Pedro tenía lágrimas en las mejillas. Iluminadas por la luz de la luna que se colaba por la ventana, las lágrimas habían dejado un rastro desde los ojos hasta la mandíbula, pero él no pareció darse cuenta, ni siquiera cuando una de ellas le cayó al dorso de la mano, todavía sujeta a la barandilla de la cuna.

El dolor del hombre la afectó como nada le había afectado desde la noticia de su muerte. Y con ello volvieron los remordimientos. Ella era la causante de su agonía. Ella era la fuente de la tristeza que lo asolaba.

Pedro se alejó de la cuna lentamente, dirigiéndose hacia la puerta de la habitación. Paula lo siguió también despacio, esta vez incapaz de contener las lágrimas. Mientras avanzaban por el pasillo, Paula tragó el gemido que le atenazaba la garganta y habló.


—Pedro, no...


—No —la interrumpió él, levantando una mano sin volverse a mirarla—. Ahora no puedo hablar contigo —dijo, bajando las escaleras.

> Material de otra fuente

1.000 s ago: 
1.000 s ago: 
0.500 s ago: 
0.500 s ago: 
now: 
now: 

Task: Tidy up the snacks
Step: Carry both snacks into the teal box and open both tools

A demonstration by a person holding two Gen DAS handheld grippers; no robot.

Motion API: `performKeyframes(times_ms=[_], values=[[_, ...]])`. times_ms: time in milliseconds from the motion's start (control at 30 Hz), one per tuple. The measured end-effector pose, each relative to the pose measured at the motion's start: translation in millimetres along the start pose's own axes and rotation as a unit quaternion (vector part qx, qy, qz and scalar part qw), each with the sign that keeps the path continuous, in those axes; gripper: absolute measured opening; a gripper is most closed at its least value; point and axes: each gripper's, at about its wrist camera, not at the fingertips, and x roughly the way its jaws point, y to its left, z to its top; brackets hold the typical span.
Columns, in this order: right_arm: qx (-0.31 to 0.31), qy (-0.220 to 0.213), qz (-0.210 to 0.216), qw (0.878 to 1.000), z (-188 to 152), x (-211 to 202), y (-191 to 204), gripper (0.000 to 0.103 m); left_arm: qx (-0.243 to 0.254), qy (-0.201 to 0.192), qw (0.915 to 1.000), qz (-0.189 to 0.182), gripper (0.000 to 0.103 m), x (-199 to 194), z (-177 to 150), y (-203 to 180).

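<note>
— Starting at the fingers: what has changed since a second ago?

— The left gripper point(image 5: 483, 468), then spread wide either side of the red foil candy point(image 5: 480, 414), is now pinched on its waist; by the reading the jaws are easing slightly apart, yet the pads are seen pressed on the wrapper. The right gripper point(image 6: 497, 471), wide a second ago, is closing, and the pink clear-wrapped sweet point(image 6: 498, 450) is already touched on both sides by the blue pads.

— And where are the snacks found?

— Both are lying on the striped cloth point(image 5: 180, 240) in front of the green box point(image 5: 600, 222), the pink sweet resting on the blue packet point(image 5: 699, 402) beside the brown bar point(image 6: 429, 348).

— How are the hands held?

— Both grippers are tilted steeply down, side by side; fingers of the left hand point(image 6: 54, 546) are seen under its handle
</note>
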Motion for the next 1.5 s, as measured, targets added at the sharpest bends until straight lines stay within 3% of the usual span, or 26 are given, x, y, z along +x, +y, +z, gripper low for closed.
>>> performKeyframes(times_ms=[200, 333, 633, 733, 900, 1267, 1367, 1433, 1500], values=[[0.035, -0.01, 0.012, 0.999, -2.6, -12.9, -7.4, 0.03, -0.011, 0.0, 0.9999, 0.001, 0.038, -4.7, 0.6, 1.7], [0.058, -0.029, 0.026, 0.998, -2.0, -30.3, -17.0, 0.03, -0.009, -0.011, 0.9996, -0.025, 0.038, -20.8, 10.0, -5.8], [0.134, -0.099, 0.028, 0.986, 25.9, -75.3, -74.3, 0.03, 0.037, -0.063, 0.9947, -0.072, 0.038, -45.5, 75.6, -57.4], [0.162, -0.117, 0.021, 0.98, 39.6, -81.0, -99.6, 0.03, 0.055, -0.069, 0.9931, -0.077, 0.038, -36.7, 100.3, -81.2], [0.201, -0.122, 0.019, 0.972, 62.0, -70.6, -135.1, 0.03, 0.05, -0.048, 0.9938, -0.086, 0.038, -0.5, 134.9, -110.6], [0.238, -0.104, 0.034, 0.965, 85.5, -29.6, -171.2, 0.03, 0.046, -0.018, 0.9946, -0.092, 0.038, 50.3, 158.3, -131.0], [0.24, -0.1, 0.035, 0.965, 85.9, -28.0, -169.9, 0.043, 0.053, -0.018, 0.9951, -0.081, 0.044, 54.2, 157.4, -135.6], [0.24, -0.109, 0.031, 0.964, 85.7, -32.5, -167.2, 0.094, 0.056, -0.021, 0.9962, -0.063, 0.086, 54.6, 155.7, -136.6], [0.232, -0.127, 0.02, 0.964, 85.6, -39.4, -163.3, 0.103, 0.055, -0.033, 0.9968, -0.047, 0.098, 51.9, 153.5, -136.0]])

Paula no dijo nada más y observó, estupefacta, cómo Pedro salía por la puerta de su casa sin decir ni una palabra más.

Pedro sabía que Paula había ido a trabajar al día siguiente porque estaba aparcado cerca de su casa, esperándola. Cuando Paula se apeó del monovolumen que conducía, lo rodeó, abrió la puerta corredera lateral y sacó lo que parecía una bolsa de veinte kilos, probablemente llena de exámenes o trabajos para corregir.

Verla arrastrar una carga tan pesada por los peldaños del porche despertó en él dos emociones. La primera fue el impulso instintivo de protegerla. Paula no debería cargar con tanto peso. La segunda fue otro arrebato de la misma ira que lo había consumido la noche anterior, cuando empezó a digerir el hecho innegable de que tenía una hija y que se había perdido medio año de su vida sólo por la decisión de Paula de no comunicarle su embarazo y maternidad. Ni siquiera sabía cuándo era el cumpleaños de su hija, aunque era capaz de calcular aproximadamente el mes de su nacimiento.